What to work on ▸
Repeat the data word for word, excluding every picture.

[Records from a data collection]
◆ ◆ ◆

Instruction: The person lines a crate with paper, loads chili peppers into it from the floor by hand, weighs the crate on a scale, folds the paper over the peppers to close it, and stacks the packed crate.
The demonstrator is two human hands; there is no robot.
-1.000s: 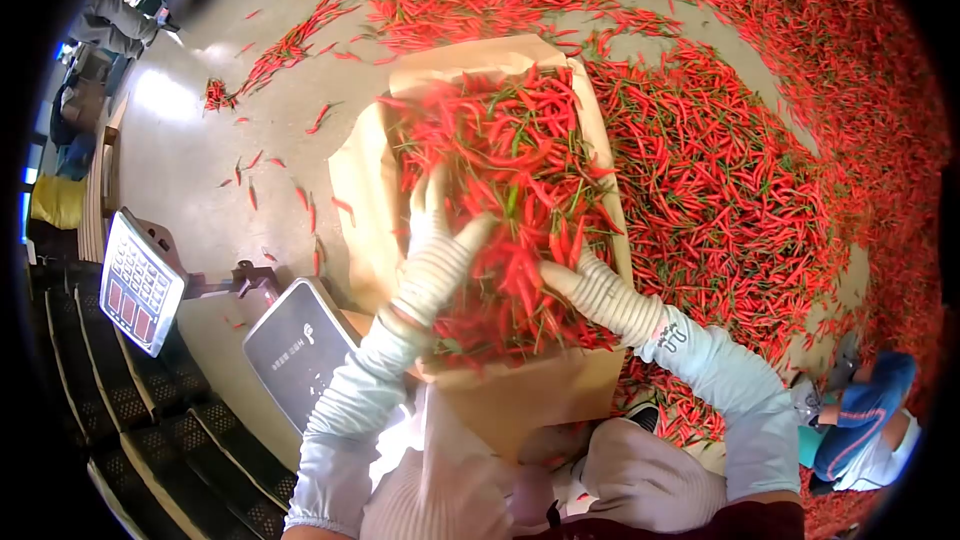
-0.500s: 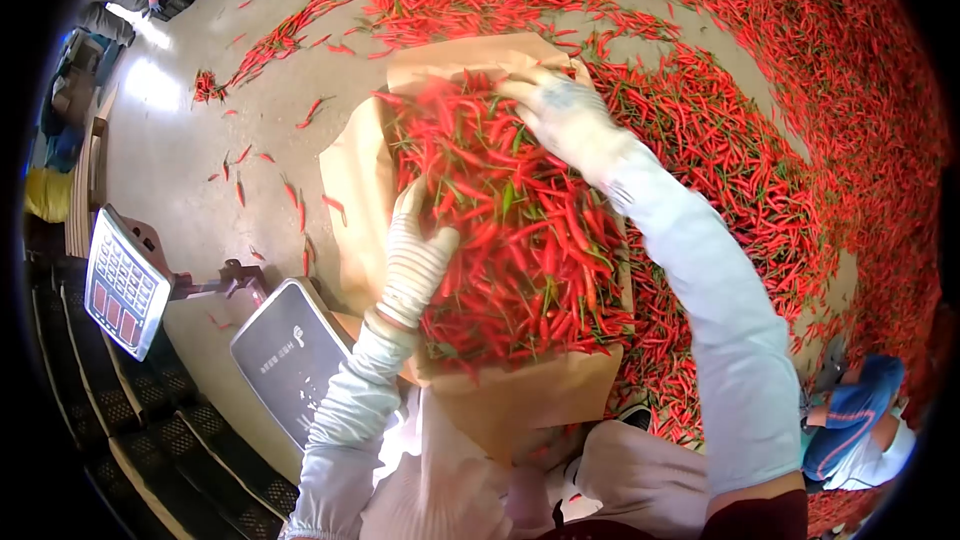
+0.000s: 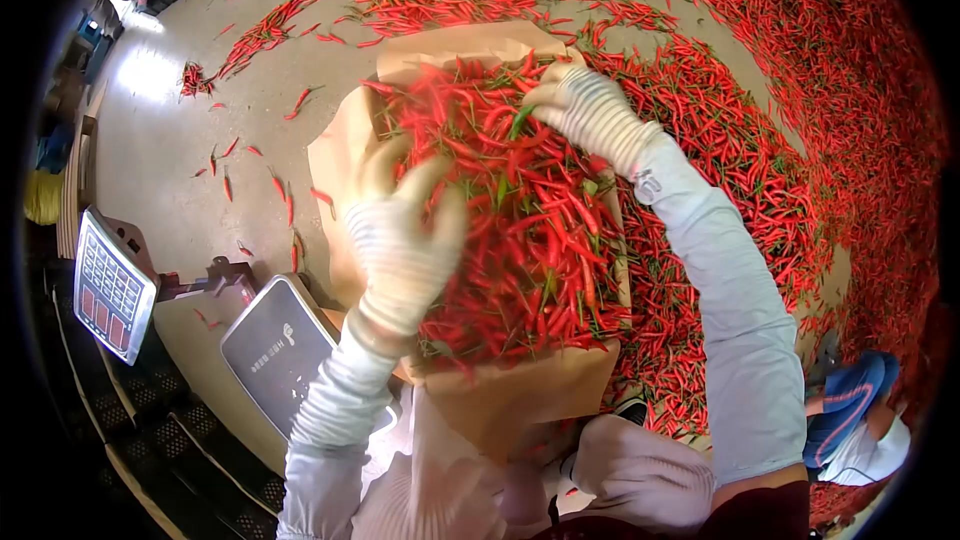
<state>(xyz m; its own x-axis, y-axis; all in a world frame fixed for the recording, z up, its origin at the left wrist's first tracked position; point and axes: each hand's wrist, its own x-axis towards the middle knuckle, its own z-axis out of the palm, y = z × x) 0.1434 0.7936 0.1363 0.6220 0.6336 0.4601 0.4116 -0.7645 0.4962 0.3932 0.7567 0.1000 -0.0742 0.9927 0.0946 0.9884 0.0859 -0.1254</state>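
Note:
A box lined with brown paper (image 3: 335,155) stands in front of me, heaped with red chili peppers (image 3: 560,230). My left hand (image 3: 405,250), in a pale striped glove, hovers at the left side of the heap. Its fingers are spread and smeared by motion, with nothing visible in them. At the far right corner of the box is my right hand (image 3: 595,115), gloved too, its fingers curled in over the peppers. A green chili pepper (image 3: 521,121) shows at its fingertips and looks pinched there. One more greenish pepper (image 3: 502,190) lies mid-heap.
Loose chili peppers (image 3: 740,160) cover the floor behind and right of the box. To the left are a weighing scale's platform (image 3: 275,345) and its display (image 3: 115,285). Black crates (image 3: 150,410) line the lower left. Another person (image 3: 860,420) crouches at lower right.
My left hand has lifted off the peppers and come nearer the camera, fingers spreading. My right hand has shifted slightly right, its fingers curling in, and a green pepper now shows at its fingertips.

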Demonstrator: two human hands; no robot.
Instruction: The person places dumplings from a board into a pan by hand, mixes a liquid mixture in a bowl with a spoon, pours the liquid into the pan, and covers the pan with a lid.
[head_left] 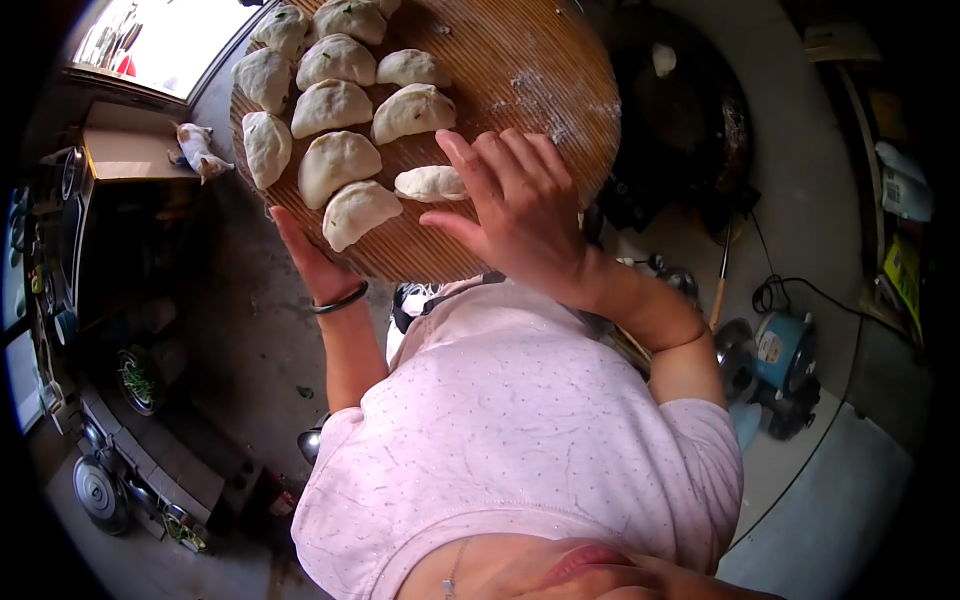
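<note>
A round ribbed wooden board (500, 40), dusted with flour, is held up in front of me. Several plump half-moon dumplings (332, 107) of pale dough lie on its left half, some with green specks. My left hand (315, 265) grips the board's lower left edge; part of that hand is hidden under the rim. Over the board's lower right, my right hand (525, 205) is open, its thumb and fingers apart. A slimmer dumpling (430, 183) lies at the gap between that thumb and forefinger, its right end close to the hand.
A large dark wok (680, 110) with a pale lump in it is at the upper right. A teal appliance (783, 350) with a cord stands below it. At left, a cat (202, 150) is by a cardboard box (135, 150). A metal lid (100, 493) lies lower left.
</note>
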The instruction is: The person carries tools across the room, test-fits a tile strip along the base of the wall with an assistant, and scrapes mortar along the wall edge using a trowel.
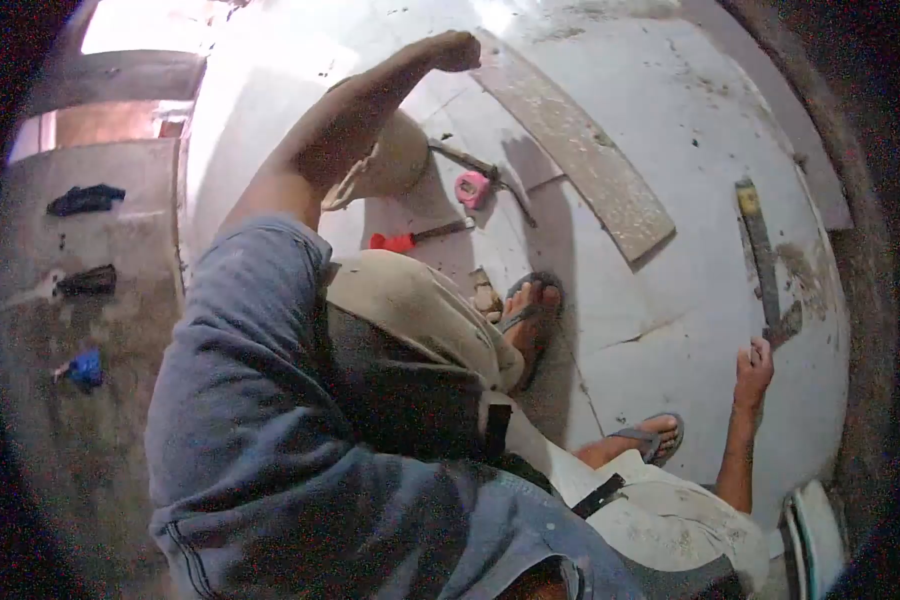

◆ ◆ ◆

Expected answer ▸
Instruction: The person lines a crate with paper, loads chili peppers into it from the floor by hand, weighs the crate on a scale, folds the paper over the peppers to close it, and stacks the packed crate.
The demonstrator is two human hands; there is no robot.
-1.000s: 
-0.500s: 
+0.000s: 
<state>(xyz m; its own x-axis, y-axis; all in a world frame fixed for the recording, z up, its origin at the left wrist's first tracked position; point and axes: each hand's wrist, its own x-axis towards the middle knuckle, its own z-axis out of the palm, y = z × x) 0.1434 0.7936 0.1363 0.6220 0.6336 0.4601 0.4116 -0.7645 0.4962 0.3932 0.7567 0.1000 -0.0742 0.9927 0.0946 0.9884 0.0859 -0.1254</state>
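Note:
A box lined with brown paper (image 3: 335,155) stands in front of me, heaped with red chili peppers (image 3: 560,230). My left hand (image 3: 405,250), in a pale striped glove, hovers at the left side of the heap. Its fingers are spread and smeared by motion, with nothing visible in them. At the far right corner of the box is my right hand (image 3: 595,115), gloved too, its fingers curled in over the peppers. A green chili pepper (image 3: 521,121) shows at its fingertips and looks pinched there. One more greenish pepper (image 3: 502,190) lies mid-heap.
Loose chili peppers (image 3: 740,160) cover the floor behind and right of the box. To the left are a weighing scale's platform (image 3: 275,345) and its display (image 3: 115,285). Black crates (image 3: 150,410) line the lower left. Another person (image 3: 860,420) crouches at lower right.
My left hand has lifted off the peppers and come nearer the camera, fingers spreading. My right hand has shifted slightly right, its fingers curling in, and a green pepper now shows at its fingertips.
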
Demonstrator: two human hands; no robot.
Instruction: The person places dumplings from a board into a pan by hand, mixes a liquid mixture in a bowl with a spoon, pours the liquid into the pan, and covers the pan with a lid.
[head_left] 
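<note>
A round ribbed wooden board (500, 40), dusted with flour, is held up in front of me. Several plump half-moon dumplings (332, 107) of pale dough lie on its left half, some with green specks. My left hand (315, 265) grips the board's lower left edge; part of that hand is hidden under the rim. Over the board's lower right, my right hand (525, 205) is open, its thumb and fingers apart. A slimmer dumpling (430, 183) lies at the gap between that thumb and forefinger, its right end close to the hand.
A large dark wok (680, 110) with a pale lump in it is at the upper right. A teal appliance (783, 350) with a cord stands below it. At left, a cat (202, 150) is by a cardboard box (135, 150). A metal lid (100, 493) lies lower left.
</note>
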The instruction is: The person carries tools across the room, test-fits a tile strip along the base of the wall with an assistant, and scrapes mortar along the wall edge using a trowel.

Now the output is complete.